- [EXERCISE]: Print again, word for word, all of the records below, and leave the pictures out.

- [MATERIALS PROVIDED]:
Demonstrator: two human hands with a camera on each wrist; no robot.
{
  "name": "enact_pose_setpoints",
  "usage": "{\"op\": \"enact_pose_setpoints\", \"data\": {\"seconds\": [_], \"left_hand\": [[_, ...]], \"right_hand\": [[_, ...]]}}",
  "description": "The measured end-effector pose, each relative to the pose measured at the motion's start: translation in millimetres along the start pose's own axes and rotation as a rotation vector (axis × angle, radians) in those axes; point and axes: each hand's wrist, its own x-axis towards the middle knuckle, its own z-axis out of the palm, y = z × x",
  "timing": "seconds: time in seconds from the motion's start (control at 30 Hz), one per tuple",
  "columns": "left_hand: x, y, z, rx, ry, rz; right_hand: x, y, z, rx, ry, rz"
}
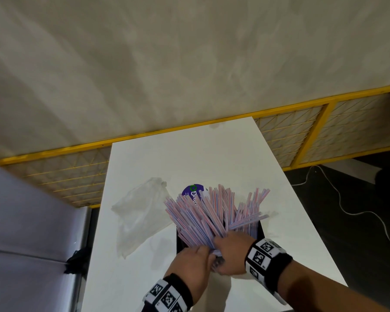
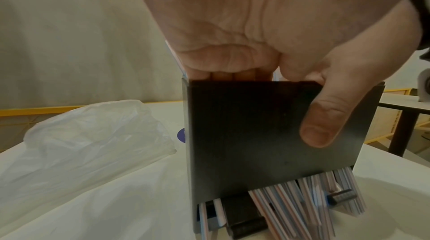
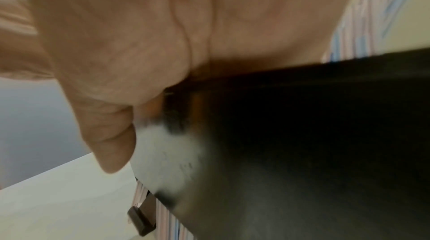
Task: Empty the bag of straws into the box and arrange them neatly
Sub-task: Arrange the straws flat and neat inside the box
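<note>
Pink-and-blue striped straws (image 1: 214,212) fan out of a black box (image 1: 260,230) on the white surface (image 1: 212,154). Both hands meet at the near ends: left hand (image 1: 193,262), right hand (image 1: 231,251). An empty clear bag (image 1: 142,212) lies just left.

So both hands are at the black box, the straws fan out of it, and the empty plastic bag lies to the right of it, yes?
Not quite: the head view shows the plastic bag lying left of the black box, not right. The rest holds.
</note>
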Motion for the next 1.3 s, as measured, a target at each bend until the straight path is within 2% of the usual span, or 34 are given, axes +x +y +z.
{"op": "enact_pose_setpoints", "data": {"seconds": [0.2, 0.43, 0.8, 1.3], "left_hand": [[5, -1, -3, -0.102, 0.017, 0.004], [8, 1, -3, -0.203, 0.026, -0.079], [8, 1, -3, -0.238, 0.026, -0.097], [6, 2, -2, -0.175, 0.046, -0.083]], "right_hand": [[14, -3, -10, 0.03, -0.187, -0.007], [18, -5, -21, 0.112, -0.277, 0.011], [18, -3, -25, 0.239, -0.288, 0.008], [17, -1, -19, 0.254, -0.228, -0.01]]}}
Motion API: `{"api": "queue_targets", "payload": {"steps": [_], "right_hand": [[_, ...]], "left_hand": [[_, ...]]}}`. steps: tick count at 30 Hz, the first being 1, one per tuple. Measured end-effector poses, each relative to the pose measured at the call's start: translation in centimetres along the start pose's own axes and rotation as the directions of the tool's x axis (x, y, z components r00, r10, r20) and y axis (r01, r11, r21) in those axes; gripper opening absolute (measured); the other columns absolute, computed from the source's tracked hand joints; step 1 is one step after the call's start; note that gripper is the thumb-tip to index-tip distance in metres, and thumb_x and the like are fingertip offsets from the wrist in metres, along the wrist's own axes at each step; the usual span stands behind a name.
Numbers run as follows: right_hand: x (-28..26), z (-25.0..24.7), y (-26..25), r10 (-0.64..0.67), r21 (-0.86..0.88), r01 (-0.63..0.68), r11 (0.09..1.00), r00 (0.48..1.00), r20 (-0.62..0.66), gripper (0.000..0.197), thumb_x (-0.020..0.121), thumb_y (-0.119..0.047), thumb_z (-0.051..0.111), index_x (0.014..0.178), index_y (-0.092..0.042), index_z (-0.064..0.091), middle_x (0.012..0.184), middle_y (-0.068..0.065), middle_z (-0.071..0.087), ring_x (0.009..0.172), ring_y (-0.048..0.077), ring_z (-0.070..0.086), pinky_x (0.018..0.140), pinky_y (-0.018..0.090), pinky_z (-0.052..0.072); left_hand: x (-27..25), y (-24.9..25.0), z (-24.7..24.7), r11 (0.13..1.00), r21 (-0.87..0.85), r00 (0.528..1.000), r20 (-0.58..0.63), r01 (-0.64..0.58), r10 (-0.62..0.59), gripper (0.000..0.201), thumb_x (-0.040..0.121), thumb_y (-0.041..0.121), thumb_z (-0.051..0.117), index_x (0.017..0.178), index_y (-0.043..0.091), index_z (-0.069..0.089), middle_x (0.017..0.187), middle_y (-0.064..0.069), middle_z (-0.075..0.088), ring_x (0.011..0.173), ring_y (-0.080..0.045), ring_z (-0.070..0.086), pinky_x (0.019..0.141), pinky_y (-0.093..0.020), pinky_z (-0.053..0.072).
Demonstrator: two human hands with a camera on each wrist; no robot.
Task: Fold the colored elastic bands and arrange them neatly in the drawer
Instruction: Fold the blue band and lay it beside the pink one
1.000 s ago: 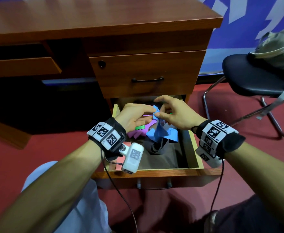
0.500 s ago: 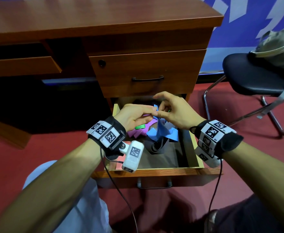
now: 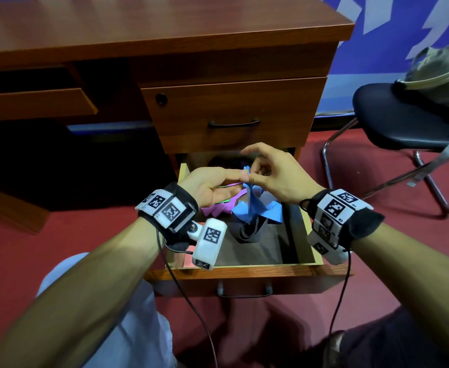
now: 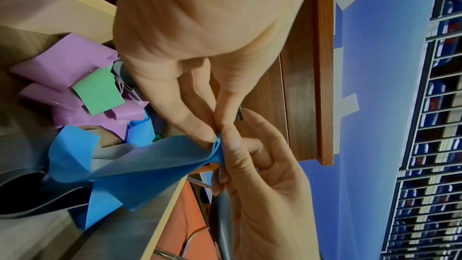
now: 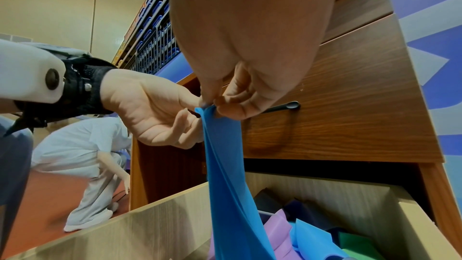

- [ANSWER TO THE EXERCISE]:
Demonstrator: two human hands with a camera on each wrist; no robot.
{
  "name": "enact_pose_setpoints",
  "usage": "{\"op\": \"enact_pose_setpoints\", \"data\": {\"seconds\": [_], \"left_hand\": [[_, ...]], \"right_hand\": [[_, ...]]}}",
  "description": "The measured end-effector pose, each relative to the pose measured at the motion's start: translation in millimetres along the start pose's own axes and rotation as a rotation vector (axis × angle, radians) in those axes; point and axes: each hand's wrist, its own x-axis towards the middle knuckle, its own z-axis out of the palm, y = z × x",
  "timing": "seconds: time in seconds from the motion's start (control at 30 Hz), one per tuple",
  "columns": "left_hand: x, y, z, rx, ry, rz; right_hand: x, y, z, rx, ry, rz"
}
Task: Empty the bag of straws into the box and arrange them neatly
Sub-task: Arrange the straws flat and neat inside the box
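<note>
Pink-and-blue striped straws (image 1: 214,212) fan out of a black box (image 1: 260,230) on the white surface (image 1: 212,154). Both hands meet at the near ends: left hand (image 1: 193,262), right hand (image 1: 231,251). An empty clear bag (image 1: 142,212) lies just left.

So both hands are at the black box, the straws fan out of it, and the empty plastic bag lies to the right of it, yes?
Not quite: the head view shows the plastic bag lying left of the black box, not right. The rest holds.
</note>
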Motion for the next 1.3 s, as measured, a target at each bend until the straight path is within 2% of the usual span, or 34 are given, axes +x +y +z.
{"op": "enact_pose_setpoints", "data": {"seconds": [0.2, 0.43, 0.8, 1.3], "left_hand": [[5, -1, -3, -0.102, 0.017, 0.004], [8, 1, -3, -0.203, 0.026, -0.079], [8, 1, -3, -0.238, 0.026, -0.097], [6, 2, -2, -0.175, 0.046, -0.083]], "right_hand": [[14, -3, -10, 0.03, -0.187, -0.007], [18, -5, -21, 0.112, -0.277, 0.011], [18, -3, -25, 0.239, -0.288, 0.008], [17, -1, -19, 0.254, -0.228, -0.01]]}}
Motion API: `{"api": "queue_targets", "payload": {"steps": [_], "right_hand": [[_, ...]], "left_hand": [[_, ...]]}}`. steps: tick count at 30 Hz, the first being 1, one per tuple. Measured end-effector poses, each relative to the pose measured at the call's start: translation in centimetres along the start pose's own axes and rotation as the directions of the tool's x axis (x, y, z components r00, r10, r20) and y axis (r01, r11, r21) in those axes; gripper opening absolute (measured); the other columns absolute, computed from the source's tracked hand joints; step 1 is one step after the call's start; note that gripper is the thumb-tip to index-tip distance in metres, and thumb_x and the like are fingertip offsets from the wrist in metres, along the wrist's own axes at each step; the usual span stands behind a name.
Numbers run as follows: right_hand: x (-28..26), z (-25.0..24.7), y (-26..25), r10 (-0.64..0.67), r21 (-0.86..0.88), r01 (-0.63..0.68), r11 (0.09..1.00), r00 (0.48..1.00), r20 (-0.62..0.66), gripper (0.000..0.197), thumb_x (-0.020..0.121), thumb_y (-0.119..0.047), thumb_z (-0.051..0.111), index_x (0.014..0.178), index_y (-0.092..0.042), index_z (-0.064..0.091), middle_x (0.012..0.184), middle_y (-0.068..0.065), middle_z (-0.071..0.087), ring_x (0.009..0.172), ring_y (-0.048..0.077), ring_z (-0.070..0.086), pinky_x (0.018..0.140), pinky_y (-0.018..0.090), pinky_z (-0.052..0.072); left_hand: x (-27..25), y (-24.9..25.0), z (-24.7..24.7), r11 (0.13..1.00), r21 (-0.87..0.85), r00 (0.528..1.000), r20 (-0.58..0.63), r01 (-0.64..0.58), r10 (-0.62..0.59), gripper (0.000..0.201), thumb_x (-0.040..0.121), thumb_y (-0.041..0.121), thumb_z (-0.051..0.117), index_x (0.017..0.178), index_y (-0.043..0.091), index_z (-0.069..0.089), middle_x (0.017..0.187), middle_y (-0.064..0.069), middle_z (-0.075..0.088), ring_x (0.011..0.173), ring_y (-0.080..0.045), ring_z (-0.070..0.086), pinky_x (0.019..0.141), pinky_y (-0.093..0.020), pinky_z (-0.053..0.072).
Demonstrator: two human hands with a camera on each wrist; no robot.
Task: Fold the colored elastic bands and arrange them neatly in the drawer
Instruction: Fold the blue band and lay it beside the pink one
1.000 s ago: 
0.500 s ago: 
now: 
now: 
now: 

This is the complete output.